## WHAT IS EXPECTED
Each line of the data below goes into the copy exactly; pictures do not.
————————
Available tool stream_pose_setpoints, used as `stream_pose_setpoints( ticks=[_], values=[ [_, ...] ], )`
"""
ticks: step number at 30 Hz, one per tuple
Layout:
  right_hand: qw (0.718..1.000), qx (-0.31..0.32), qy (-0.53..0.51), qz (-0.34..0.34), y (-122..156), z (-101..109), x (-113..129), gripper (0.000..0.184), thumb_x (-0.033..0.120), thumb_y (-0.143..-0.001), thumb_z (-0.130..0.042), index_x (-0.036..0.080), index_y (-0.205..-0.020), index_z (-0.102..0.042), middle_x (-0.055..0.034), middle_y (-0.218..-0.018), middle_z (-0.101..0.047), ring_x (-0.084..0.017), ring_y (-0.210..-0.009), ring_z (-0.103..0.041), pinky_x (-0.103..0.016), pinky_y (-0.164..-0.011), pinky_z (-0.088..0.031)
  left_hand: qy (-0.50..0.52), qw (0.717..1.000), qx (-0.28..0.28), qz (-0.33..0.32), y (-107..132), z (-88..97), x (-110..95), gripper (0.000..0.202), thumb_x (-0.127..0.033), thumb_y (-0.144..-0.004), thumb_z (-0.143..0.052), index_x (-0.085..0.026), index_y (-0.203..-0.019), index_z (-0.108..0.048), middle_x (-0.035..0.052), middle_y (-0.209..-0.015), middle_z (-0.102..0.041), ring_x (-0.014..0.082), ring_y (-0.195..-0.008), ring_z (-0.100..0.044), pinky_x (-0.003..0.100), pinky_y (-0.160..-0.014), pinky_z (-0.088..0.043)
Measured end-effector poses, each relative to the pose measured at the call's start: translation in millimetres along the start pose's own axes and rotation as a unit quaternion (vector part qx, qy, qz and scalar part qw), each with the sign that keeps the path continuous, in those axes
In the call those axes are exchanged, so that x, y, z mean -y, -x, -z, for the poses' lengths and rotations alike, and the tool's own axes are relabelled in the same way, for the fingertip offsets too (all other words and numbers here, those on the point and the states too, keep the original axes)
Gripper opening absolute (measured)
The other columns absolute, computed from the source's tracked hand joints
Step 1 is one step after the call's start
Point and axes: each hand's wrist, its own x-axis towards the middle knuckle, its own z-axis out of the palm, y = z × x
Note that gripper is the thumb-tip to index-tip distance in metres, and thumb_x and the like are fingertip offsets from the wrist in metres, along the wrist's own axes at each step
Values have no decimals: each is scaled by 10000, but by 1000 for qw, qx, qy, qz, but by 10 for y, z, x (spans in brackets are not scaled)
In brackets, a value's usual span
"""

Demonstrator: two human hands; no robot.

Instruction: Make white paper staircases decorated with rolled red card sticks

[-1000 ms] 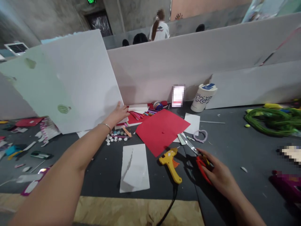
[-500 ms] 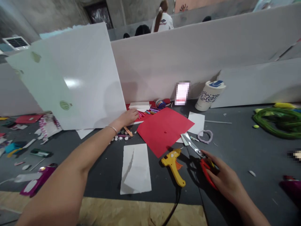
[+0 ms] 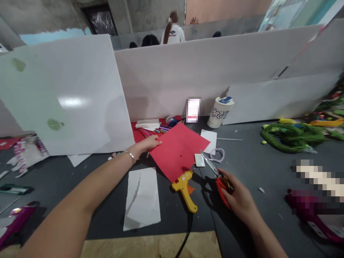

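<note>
My left hand [image 3: 150,142] is at the left edge of a square red sheet of paper [image 3: 177,150], its fingers closed together over that edge. The sheet lies at an angle on the dark table, with a small dark mark near its middle. My right hand [image 3: 236,193] grips scissors [image 3: 212,165] by their red handles; the blades point up and left, near the sheet's right side. By the blade tips sits a small pale green piece [image 3: 199,160]. A yellow glue gun [image 3: 186,190] lies below the sheet, its cord running toward me.
Torn white paper [image 3: 142,199] lies front left. Behind stand a white board [image 3: 88,96], a blue jar [image 3: 170,121], a lit phone [image 3: 193,110] and a patterned cup [image 3: 220,111]. A grey hair tie [image 3: 217,155] and green cord [image 3: 282,139] are to the right. People are beyond the partition.
My left hand has moved from the pens and small pieces onto the red sheet's left edge. The scissors stay in my right hand. The view has swung to the right.
</note>
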Motion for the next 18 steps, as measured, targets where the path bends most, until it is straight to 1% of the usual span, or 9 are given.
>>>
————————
## EXERCISE OUTPUT
Available tool stream_pose_setpoints, used as `stream_pose_setpoints( ticks=[_], values=[ [_, ...] ], )`
"""
ticks: step number at 30 Hz, one per tuple
Layout:
  right_hand: qw (0.718..1.000), qx (-0.31..0.32), qy (-0.53..0.51), qz (-0.34..0.34), y (-122..156), z (-101..109), x (-113..129), gripper (0.000..0.184), thumb_x (-0.033..0.120), thumb_y (-0.143..-0.001), thumb_z (-0.130..0.042), index_x (-0.036..0.080), index_y (-0.205..-0.020), index_z (-0.102..0.042), middle_x (-0.055..0.034), middle_y (-0.218..-0.018), middle_z (-0.101..0.047), ring_x (-0.084..0.017), ring_y (-0.210..-0.009), ring_z (-0.103..0.041), pinky_x (-0.103..0.016), pinky_y (-0.164..-0.011), pinky_z (-0.088..0.031)
  left_hand: qy (-0.50..0.52), qw (0.717..1.000), qx (-0.28..0.28), qz (-0.33..0.32), y (-107..132), z (-88..97), x (-110..95), gripper (0.000..0.202), thumb_x (-0.127..0.033), thumb_y (-0.144..-0.004), thumb_z (-0.143..0.052), index_x (-0.085..0.026), index_y (-0.203..-0.019), index_z (-0.108..0.048), middle_x (-0.035..0.052), middle_y (-0.209..-0.015), middle_z (-0.102..0.041), ring_x (-0.014..0.082), ring_y (-0.195..-0.008), ring_z (-0.100..0.044), pinky_x (-0.003..0.100), pinky_y (-0.160..-0.014), pinky_z (-0.088..0.043)
Measured end-effector poses, each relative to the pose measured at the call's start: translation in millimetres along the start pose's own axes and rotation as a unit quaternion (vector part qx, qy, qz and scalar part qw), each with the sign that keeps the path continuous, in those axes
In the call those axes are exchanged, so that x, y, z mean -y, -x, -z, for the poses' lengths and rotations alike, and the tool's own axes are relabelled in the same way, for the fingertip offsets too (all other words and numbers here, those on the point and the states too, keep the original axes)
Gripper opening absolute (measured)
The other columns absolute, computed from the source's tracked hand joints
Step 1 is one step after the call's start
Point and axes: each hand's wrist, its own x-axis towards the middle knuckle, its own z-axis out of the palm, y = z × x
Note that gripper is the thumb-tip to index-tip distance in metres, and thumb_x and the like are fingertip offsets from the wrist in metres, along the wrist's own axes at each step
Values have no decimals: each is scaled by 10000, but by 1000 for qw, qx, qy, qz, but by 10 for y, z, x (spans in brackets are not scaled)
In brackets, a value's usual span
"""

Demonstrator: two human hands; no robot.

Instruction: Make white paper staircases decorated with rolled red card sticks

[-1000 ms] 
[-500 ms] 
[+0 ms] 

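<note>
My left hand [image 3: 150,142] is at the left edge of a square red sheet of paper [image 3: 177,150], its fingers closed together over that edge. The sheet lies at an angle on the dark table, with a small dark mark near its middle. My right hand [image 3: 236,193] grips scissors [image 3: 212,165] by their red handles; the blades point up and left, near the sheet's right side. By the blade tips sits a small pale green piece [image 3: 199,160]. A yellow glue gun [image 3: 186,190] lies below the sheet, its cord running toward me.
Torn white paper [image 3: 142,199] lies front left. Behind stand a white board [image 3: 88,96], a blue jar [image 3: 170,121], a lit phone [image 3: 193,110] and a patterned cup [image 3: 220,111]. A grey hair tie [image 3: 217,155] and green cord [image 3: 282,139] are to the right. People are beyond the partition.
My left hand has moved from the pens and small pieces onto the red sheet's left edge. The scissors stay in my right hand. The view has swung to the right.
</note>
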Motion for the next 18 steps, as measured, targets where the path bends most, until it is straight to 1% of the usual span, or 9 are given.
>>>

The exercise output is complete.